Ann Arbor Radon Mitigation in Schools

Thursday, February 7, 2013 @ 04:02 PM
posted by admin

Radon Mitigation in Schools Around Ann Arbor

Radon Mitigation in Schools in Ann ArborRadon mitigation in schools in Ann Arbor, MI is a serious need. Radon gas is a deadly gas that is known to cause cancer to tens of thousands each and every year. Many Ann Arbor, MI residents have taken action to reduce radon levels in their homes. If you have not already tested your home for radon gas, then you should. More importantly, many Ann Arbor schools have not taken any action to reduce their levels of radon gas, or to even determine whether or not their school has radon gas.

Radon gas kills 20,000 people each year in the form of lung cancer. What is astounding is that 15% of all lung cancer cases are actually caused by radon gas. This means that more than one out of every seven lung cancer patients have lung cancer because of radon gas. We need to take action to help with the safety of all students, teachers, and faculty in schools in Ann Arbor, MI.

With the tragedy that took place in Newtown, CT, many have taken sides on gun control for prevention of future school shootings. No matter what your opinion is on gun control, we should all be for radon control. Radon does not have any useful purpose to anyone. Radon gas claims so many lives each year, yet sadly this can all be prevented with radon mitigation in schools.

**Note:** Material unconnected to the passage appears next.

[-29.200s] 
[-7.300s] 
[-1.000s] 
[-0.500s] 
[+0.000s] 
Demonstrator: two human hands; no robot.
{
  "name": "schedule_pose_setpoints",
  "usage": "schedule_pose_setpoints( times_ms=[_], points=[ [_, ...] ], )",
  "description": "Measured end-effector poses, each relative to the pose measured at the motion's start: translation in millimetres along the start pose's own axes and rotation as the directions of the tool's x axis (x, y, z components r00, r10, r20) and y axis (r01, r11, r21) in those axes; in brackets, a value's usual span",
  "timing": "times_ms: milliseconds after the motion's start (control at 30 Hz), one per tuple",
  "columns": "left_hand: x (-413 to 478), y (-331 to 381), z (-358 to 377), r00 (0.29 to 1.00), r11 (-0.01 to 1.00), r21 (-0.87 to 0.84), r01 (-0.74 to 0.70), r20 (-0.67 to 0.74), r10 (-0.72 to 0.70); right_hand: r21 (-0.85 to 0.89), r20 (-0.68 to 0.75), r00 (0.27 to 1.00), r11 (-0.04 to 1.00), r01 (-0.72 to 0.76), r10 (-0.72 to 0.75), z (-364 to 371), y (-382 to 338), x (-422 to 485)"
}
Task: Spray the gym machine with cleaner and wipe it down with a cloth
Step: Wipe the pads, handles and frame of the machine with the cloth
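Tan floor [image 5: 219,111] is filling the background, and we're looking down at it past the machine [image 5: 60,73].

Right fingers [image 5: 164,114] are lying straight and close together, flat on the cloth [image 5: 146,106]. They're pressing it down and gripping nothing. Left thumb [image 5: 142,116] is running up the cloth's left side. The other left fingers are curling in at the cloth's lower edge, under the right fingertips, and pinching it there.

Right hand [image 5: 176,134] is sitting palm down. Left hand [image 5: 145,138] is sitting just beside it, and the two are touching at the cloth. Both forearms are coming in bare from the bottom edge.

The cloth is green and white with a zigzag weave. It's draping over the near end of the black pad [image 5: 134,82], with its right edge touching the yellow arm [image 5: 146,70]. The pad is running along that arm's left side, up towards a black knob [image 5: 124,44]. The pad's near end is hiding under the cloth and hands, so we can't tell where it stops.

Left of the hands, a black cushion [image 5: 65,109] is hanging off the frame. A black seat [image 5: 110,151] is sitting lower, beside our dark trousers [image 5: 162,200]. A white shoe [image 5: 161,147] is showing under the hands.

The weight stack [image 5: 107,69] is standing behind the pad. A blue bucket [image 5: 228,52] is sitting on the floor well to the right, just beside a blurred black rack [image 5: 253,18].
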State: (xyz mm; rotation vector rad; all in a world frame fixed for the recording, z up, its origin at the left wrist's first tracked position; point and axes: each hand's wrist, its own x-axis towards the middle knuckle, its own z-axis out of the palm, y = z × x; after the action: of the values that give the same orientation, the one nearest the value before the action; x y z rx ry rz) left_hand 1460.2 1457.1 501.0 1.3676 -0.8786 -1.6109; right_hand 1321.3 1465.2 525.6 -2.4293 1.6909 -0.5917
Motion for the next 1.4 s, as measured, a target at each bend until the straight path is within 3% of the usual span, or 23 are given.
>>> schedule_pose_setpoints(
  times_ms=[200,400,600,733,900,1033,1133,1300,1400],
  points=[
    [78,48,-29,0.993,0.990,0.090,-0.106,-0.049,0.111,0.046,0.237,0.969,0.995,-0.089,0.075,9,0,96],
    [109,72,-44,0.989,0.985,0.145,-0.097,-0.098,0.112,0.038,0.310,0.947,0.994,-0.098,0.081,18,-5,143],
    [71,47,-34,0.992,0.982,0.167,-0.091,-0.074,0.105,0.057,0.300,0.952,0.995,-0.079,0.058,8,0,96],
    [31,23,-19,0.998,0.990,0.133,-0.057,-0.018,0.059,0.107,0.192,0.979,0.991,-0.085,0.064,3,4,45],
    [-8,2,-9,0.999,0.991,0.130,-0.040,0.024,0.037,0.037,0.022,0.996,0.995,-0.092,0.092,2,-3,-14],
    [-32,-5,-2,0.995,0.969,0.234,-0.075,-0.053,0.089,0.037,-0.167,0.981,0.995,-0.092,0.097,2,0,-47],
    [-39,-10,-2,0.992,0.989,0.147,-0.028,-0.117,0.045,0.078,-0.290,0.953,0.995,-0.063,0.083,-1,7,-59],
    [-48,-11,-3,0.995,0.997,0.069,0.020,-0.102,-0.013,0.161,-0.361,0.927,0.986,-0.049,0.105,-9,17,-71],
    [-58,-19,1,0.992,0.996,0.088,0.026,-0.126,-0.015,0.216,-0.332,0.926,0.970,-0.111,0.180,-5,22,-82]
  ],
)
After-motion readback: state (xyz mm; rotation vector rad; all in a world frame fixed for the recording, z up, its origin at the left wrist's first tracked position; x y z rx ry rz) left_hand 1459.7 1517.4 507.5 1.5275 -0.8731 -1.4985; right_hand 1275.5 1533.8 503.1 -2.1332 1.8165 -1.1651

Why Radon Mitigation in Schools in Ann Arbor is Needed

In order to get a better grasp of how radon gas enters schools, we first must take a look at how it forms in Ann Arbor. Radon gas forms in the soil through the natural breakdown process of uranium. Essentially the levels of radon gas will be mostly dependant on the concentration of uranium beneath and around buildings. Radon may also enter through the water supply or even be found in the materials used to build schools. Radon mitigation in schools may reduce levels of radon gas by as much as 99% by siphoning out the dangerous radon, and replenishing the school with clean air. Radon is both odorless and colorless, meaning that the only way to know for certain whether or not mitigation is necessary, a test must be conducted to determine the radon levels.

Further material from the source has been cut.